Your instructions
The reply to the records below should contain exactly the lines from the line with "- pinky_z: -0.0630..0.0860" through the line with "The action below", and nothing besides.

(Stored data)
========

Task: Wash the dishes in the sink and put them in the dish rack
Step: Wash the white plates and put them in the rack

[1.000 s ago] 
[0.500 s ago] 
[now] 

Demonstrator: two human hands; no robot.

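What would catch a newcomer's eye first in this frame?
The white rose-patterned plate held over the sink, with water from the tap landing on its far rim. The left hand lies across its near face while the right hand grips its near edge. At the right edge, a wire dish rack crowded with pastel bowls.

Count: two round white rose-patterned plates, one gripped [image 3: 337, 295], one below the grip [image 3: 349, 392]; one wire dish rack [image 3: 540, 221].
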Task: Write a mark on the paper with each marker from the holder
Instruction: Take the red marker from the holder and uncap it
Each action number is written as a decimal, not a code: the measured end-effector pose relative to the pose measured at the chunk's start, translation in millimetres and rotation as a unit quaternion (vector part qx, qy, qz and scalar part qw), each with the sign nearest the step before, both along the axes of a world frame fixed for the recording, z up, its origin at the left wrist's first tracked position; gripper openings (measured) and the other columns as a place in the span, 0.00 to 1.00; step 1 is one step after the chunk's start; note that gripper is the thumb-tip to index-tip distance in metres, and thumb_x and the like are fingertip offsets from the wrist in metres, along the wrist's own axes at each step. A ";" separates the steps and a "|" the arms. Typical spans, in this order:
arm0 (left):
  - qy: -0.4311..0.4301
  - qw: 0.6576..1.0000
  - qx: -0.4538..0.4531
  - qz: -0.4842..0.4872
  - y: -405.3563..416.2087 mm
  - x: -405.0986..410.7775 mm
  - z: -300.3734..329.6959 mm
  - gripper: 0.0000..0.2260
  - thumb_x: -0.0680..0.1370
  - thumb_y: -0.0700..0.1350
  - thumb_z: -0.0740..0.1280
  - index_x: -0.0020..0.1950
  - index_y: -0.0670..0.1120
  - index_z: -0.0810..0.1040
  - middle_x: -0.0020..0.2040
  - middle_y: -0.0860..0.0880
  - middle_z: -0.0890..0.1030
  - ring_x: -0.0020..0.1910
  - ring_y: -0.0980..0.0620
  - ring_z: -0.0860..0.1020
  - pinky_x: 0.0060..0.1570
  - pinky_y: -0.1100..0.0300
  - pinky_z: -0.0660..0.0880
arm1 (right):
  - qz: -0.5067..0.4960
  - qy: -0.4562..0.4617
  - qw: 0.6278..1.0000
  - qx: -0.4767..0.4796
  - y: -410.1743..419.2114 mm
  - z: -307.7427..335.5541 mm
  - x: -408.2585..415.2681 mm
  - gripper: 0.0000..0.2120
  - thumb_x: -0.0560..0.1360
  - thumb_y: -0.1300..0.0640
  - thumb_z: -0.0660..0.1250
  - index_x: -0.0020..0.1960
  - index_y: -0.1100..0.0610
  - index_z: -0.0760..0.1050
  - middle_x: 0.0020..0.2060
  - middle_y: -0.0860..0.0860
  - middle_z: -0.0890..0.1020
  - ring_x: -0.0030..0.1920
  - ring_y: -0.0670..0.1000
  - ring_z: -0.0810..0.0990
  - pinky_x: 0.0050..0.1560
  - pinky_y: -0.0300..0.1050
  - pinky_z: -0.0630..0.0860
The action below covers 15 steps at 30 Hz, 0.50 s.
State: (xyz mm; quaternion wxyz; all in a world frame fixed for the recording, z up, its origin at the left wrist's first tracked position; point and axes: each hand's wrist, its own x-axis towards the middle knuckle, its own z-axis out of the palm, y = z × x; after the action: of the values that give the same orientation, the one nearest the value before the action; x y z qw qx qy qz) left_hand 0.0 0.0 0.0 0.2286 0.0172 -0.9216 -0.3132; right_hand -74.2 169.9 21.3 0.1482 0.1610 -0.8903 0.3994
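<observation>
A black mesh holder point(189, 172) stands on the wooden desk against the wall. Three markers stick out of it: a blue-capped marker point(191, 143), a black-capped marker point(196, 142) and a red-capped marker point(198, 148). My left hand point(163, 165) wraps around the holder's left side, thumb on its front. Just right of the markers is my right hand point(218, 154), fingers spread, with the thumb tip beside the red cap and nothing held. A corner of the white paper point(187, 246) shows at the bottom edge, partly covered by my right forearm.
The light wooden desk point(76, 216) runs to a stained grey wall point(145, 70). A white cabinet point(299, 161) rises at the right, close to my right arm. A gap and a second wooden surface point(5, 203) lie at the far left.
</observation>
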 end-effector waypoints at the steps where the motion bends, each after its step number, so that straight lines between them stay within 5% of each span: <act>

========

Solution
  - pinky_z: -0.0630..0.0860
The action below covers 15 steps at 30 Hz, 0.50 s.

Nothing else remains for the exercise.